The negotiations over Puckett’s departure are scandalous not because they’re anything new but because they are as ancient as the American republic. This is old-school horse trading, and if it’s any worse than it used to be (not a sure bet) that is not because people are more corrupt but because every year government at all levels has more goodies to give away. The very fact that the Old Dominion maintains an entity with the comically boondogglish title “Tobacco Indemnification and Community Revitalization Commission” should be evidence that Virginia is no longer a state that George Mason, Patrick Henry, or Thomas Jefferson would recognize.

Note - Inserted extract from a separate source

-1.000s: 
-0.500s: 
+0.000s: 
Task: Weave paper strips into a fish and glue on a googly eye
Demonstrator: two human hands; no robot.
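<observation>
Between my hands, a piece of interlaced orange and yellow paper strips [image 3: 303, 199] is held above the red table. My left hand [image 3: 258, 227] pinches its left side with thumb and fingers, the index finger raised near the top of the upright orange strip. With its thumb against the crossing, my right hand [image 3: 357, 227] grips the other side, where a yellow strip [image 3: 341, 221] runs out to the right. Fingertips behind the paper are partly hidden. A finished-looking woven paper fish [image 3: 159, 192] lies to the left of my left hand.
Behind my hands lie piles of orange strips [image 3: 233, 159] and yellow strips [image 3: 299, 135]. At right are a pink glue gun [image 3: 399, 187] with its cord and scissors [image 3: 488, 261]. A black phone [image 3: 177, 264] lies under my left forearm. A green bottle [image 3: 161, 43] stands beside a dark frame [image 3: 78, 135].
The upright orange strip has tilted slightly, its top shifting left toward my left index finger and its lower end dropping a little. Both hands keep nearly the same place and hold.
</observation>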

While patronage is a bipartisan tradition, top-to-bottom pressure over such a minor legislative event is classic behavior by a party that has been in power for a long time. It’s understandable that McAuliffe would be interested in Puckett’s career move, because dealing with state legislatures is what governors do. But how are the minutiae of local politicking in one of Virginia’s remotest regions of interest to Warner, a United States senator who presumably has more important things to occupy his time? In offering a federal judicial position, Warner was likely referring to using his powers of persuasion on the person who actually appoints federal judges — President Obama. Yet even if McAuliffe were able to jam new taxpayer commitments for Medicaid through the state senate, the Patient Protection and Affordable Care Act of 2010 would not become a winning 2014 or 2016 issue for the president’s party, in Virginia or any other state. Is it really that important to the Democrats to salvage such a small item of value from the wreckage of Obamacare?

True to the make-a-federal-case-of-everything spirit of the Obama era, Puckettgate is the subject of an FBI probe, and Monday’s debate moderator Bill Fitzgerald, a CBS anchorman in Richmond, made sure to point out that “Republicans face similar accusations in this very case.” Warner’s campaign Wednesday stonewalled the Washington Post’s Jennifer Rubin about what contact the senator has had with the investigation so far. If he were charged with anything, tragedy would truly turn to comedy. The Puckett affair comes from humble beginnings, and I expect it will stay humble. But it is a signature scandal of our time, both because the politics are so intense and because the stakes are so small.